Зудлер Карле позвал на помощь Политика, но Политик хотел знать наперед, получит ли он за оказание помощи бутылку шнапса. Зудлер Карле пообещал ему бутылку, но Политик снова спросил: большую или маленькую? Зудлер Карле заорал: большую.

Тут из сосняка вышел мой отец, и Политик попросил его засвидетельствовать впоследствии, что его хозяин обещал ему большую бутылку шнапса. Отец согласился дать соответствующие свидетельские показания, но вместе с тем помешал Политику выступить на защиту Зудлера от дедушки.

На поле разгоралась драка, но я ничего не могу рассказать об этом, так как не имел возможности принять в ней участие. Поле сева превратилось в поле брани, и это тоже было так, как бывает в войнах между народами.

Я снял с кобылы Зудлерову упряжь и сложил на краю сосняка, надел на нее нашу сбрую, запряг ее и галопом поскакал домой; ничего этого дедушка мне не приказывал, а Зудлер Вилли все еще выслеживал в сосняке фазаньего петуха.

Дело дошло до суда. Зудлер подал в суд на моего отца и деда, обвинил их в том, что они, применив насилие, обменяли его хорошую лошадь на свою плохую.

Теперь самое время сказать об одной черте характера моего деда, о которой мне следовало, пожалуй, упомянуть несколько раньше.

Но, по-моему, нет никакого смысла с самого начала рассказа заставлять литературных героев обрастать чертами характера, как капустная кочерыжка листьями, и наводить скуку на читателя. Можете мне поверить — требования, предъявленные развитием повествования, не заставили бы меня присочинить то свойство характера моего деда, о котором сейчас пойдет речь. Было бы весьма некорректно в художественном отношении, если б я вздумал воспользоваться теми приемами построения рассказа, которые были в моде во время Гёте и достигли наибольшего совершенства в «Вильгельме Мейстере».
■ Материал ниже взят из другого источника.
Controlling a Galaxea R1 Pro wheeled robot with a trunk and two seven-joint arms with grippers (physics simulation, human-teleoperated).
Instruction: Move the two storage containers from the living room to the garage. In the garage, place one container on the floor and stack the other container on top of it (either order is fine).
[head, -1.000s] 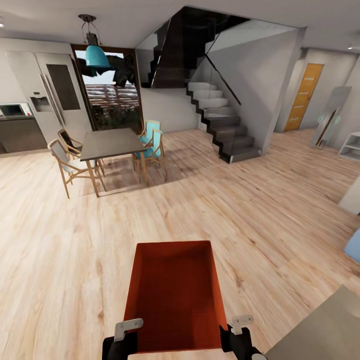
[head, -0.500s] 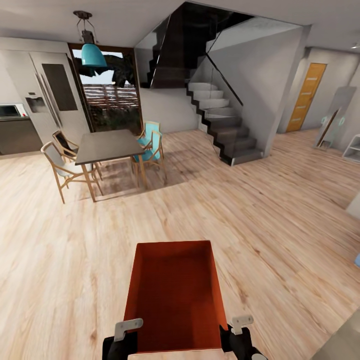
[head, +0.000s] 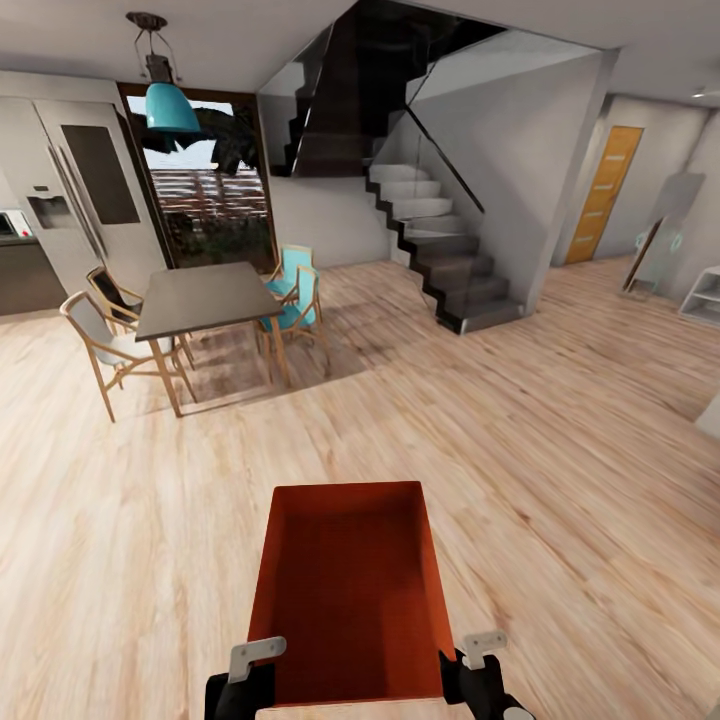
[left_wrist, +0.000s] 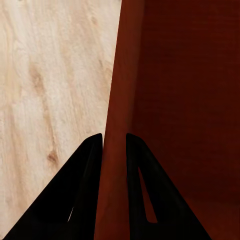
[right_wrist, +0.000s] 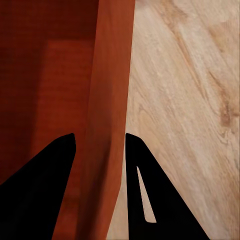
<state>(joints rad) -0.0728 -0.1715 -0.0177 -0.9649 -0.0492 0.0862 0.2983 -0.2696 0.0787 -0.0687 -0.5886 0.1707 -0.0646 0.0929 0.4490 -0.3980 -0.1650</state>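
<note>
Left gripper clamped across one long wall of the storage container, one black finger inside and one outside, the thin wall pinched between them; right gripper set astride the opposite wall likewise, though with a sliver of gap on each side, so contact there could not be told for certain. Held low in front of the trunk, open top up and level, a grip at each long side near the rear corners: judged a two-handed carry chosen for balance, since a thin-walled bin taken by one rim would likely sag or swing. Orange-red, rectangular, walls slightly flared toward the rim, base finely ribbed and matte, empty inside. Carried above the light wood-plank flooring, pale and grainy with darker knots, clearly not the concrete of the garage, so the haul judged only partly done. Farther out, a dark-topped dining table ringed by wood-framed chairs, some teal; a teal pendant lamp above; a dark open staircase with glass balustrade; an orange door at the far right
</note>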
Мой дед был деятельнейший сутяга, зачинщик и главное действующее лицо уймы мелочных тяжб: дел об оскорблении личности, споров о наследстве, о пограничных межах, о взыскании процентов.

Отец, которому дедушка навязал несколько тяжб, утверждал, что жизненный путь дедушки вымощен судебными процессами, и, к сожалению, так оно и было, потому что дедушка совсем еще молодым человеком затеял тяжбу со своим собственным отцом. Действительно, дед судился с той же страстью, с какой торговал лошадьми, и ему, должно быть, доставляло духовное наслаждение доказать свою правоту, но не забывайте: он был сорбом, он принадлежал к народу, которому хозяева дома, пруссаки, предоставляли по доброй воле не так уж много прав.